**Your instructions**
Please filter the entries and return only the lines that include "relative".

** Data follows **

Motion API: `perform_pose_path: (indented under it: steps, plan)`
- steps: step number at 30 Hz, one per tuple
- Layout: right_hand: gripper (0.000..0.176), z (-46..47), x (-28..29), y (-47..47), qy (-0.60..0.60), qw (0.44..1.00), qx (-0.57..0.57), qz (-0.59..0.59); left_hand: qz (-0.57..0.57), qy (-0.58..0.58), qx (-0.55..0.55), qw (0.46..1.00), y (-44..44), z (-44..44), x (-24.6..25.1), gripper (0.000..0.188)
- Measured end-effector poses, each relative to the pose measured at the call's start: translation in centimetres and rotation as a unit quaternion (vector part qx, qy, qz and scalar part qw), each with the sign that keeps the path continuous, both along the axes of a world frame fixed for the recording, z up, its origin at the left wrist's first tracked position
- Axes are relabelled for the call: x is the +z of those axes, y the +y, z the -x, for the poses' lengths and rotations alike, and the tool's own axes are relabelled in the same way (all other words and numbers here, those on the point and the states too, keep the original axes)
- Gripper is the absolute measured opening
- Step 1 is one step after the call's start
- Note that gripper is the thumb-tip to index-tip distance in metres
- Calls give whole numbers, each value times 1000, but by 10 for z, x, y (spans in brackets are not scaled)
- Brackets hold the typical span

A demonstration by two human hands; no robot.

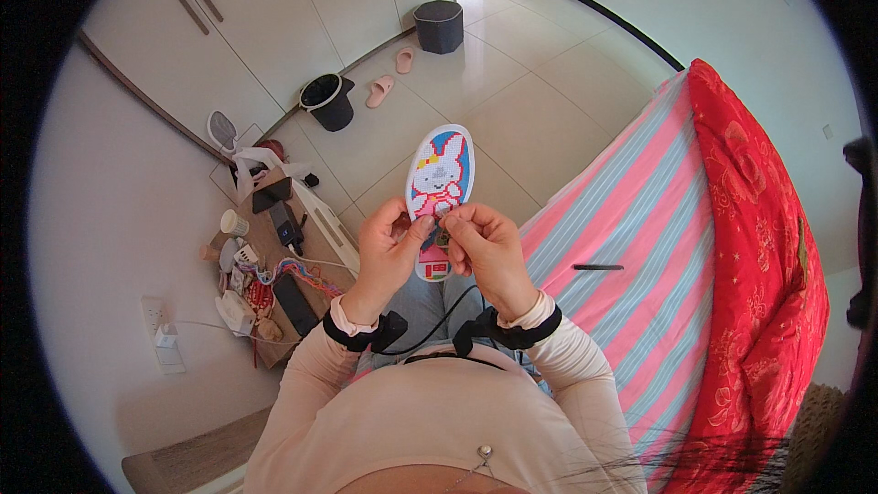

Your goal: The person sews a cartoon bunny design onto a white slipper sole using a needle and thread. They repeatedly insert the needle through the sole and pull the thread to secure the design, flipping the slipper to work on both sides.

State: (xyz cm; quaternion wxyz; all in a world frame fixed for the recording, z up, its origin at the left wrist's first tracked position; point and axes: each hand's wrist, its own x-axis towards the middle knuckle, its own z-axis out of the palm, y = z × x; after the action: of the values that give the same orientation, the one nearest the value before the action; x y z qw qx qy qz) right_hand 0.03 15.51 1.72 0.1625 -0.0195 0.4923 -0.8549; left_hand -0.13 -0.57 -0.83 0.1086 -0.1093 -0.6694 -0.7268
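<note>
A shoe insole with a cross-stitched white rabbit (439, 171) is held upright before me, over my lap. My left hand (394, 243) grips its left edge, thumb on the front face. My right hand (483, 243) is at the insole's right side, thumb and forefinger pinched together over the stitched face. Just beside those fingertips shows a small dark greenish thing, too small to name. Whether a needle or thread is between the fingers cannot be told. The insole's middle is partly hidden by both hands.
On my left, a wooden-topped nightstand (274, 350) holds colored thread skeins (305, 271), a paper cup (234, 222) and a black power bank (286, 225). On my right is a bed with a striped sheet (617, 219), a dark slim object (598, 267) and a red quilt (748, 254).
</note>
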Motion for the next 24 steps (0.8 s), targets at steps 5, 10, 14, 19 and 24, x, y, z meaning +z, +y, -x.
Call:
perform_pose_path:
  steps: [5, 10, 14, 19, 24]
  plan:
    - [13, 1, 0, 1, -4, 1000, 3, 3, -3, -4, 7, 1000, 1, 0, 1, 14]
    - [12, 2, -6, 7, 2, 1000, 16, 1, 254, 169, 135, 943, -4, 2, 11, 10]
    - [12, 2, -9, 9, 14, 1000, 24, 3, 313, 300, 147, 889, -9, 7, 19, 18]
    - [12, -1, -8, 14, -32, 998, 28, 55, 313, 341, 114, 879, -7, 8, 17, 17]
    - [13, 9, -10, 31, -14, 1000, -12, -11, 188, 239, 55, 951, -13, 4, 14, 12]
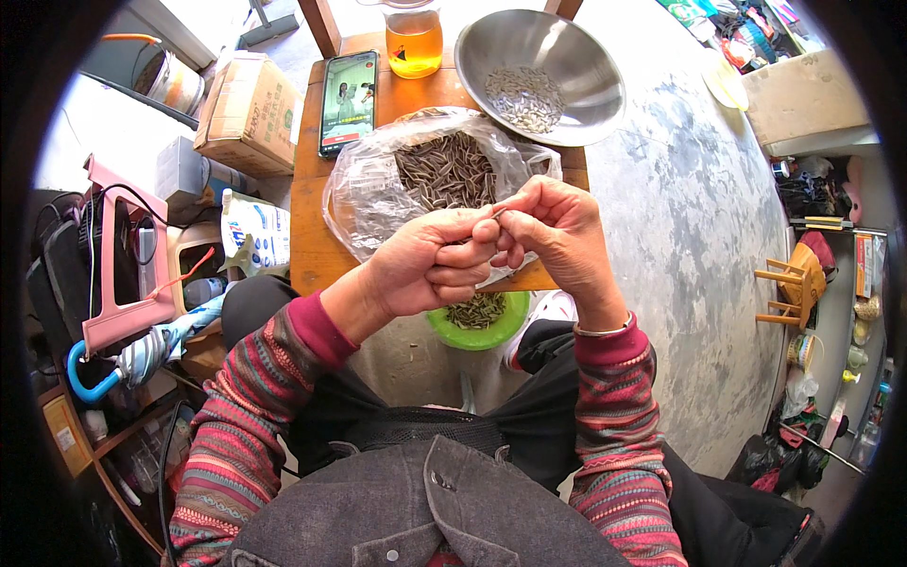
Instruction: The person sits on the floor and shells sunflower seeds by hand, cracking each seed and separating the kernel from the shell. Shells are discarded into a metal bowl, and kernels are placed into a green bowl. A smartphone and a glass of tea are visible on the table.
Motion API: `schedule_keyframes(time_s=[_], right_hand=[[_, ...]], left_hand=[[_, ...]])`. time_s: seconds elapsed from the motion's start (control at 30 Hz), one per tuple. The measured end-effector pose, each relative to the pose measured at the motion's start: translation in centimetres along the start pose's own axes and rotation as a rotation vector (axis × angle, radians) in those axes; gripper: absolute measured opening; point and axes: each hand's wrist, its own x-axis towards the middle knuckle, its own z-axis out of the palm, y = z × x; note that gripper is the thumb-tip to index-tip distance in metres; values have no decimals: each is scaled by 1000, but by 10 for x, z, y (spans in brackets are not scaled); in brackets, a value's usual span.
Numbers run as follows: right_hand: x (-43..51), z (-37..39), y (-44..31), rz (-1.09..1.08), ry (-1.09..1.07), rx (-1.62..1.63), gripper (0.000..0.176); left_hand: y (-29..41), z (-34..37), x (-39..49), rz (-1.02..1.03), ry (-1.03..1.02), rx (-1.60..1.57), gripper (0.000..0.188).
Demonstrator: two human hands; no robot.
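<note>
My left hand (439, 259) and my right hand (556, 227) meet above the near edge of a wooden stool-like table (312, 244). Between their fingertips they pinch one small sunflower seed (499, 212), partly hidden by the fingers. Just beyond lies an opened clear plastic bag (361, 188) with many dark striped sunflower seeds (450, 170) in it. A stainless steel bowl (592, 78) at the back right contains pale shelled kernels (528, 99). Below the table edge, a green plastic basin (514, 333) holds seed shells (478, 310).
A smartphone (348, 103) with a lit screen and a glass of amber liquid (414, 49) stand at the table's back left. Cardboard box (248, 113), pink plastic frame (131, 283) and blue-handled umbrella (142, 358) crowd the left. Small wooden stool (790, 290) and shelves are at right.
</note>
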Motion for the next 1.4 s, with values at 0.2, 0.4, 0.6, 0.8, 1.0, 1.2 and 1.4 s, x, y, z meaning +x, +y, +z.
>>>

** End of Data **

**Exercise answer**
- Measured end-effector poses, each relative to the pose measured at the call's start: translation in centimetres and rotation as a unit quaternion (vector part qx, qy, qz and scalar part qw), each with the sign that keeps the path continuous, both along the axes of a world frame fixed for the recording, z up, its origin at the left wrist's first tracked position
Motion API: `schedule_keyframes(time_s=[_], right_hand=[[_, ...]], left_hand=[[_, ...]])`. time_s: seconds elapsed from the motion's start (control at 30 Hz), one per tuple. The measured end-effector pose, each relative to the pose measured at the motion's start: translation in centimetres along the start pose's own axes and rotation as a rotation vector (axis × angle, radians) in those axes; gripper: absolute measured opening; point and axes: each hand's wrist, its own x-axis towards the middle knuckle, its own z-axis out of the palm, y = z × x; note that gripper is the thumb-tip to index-tip distance in metres; values have no decimals: each is scaled by 1000, but by 10 for x, z, y (spans in brackets are not scaled); in brackets, a value's usual span.

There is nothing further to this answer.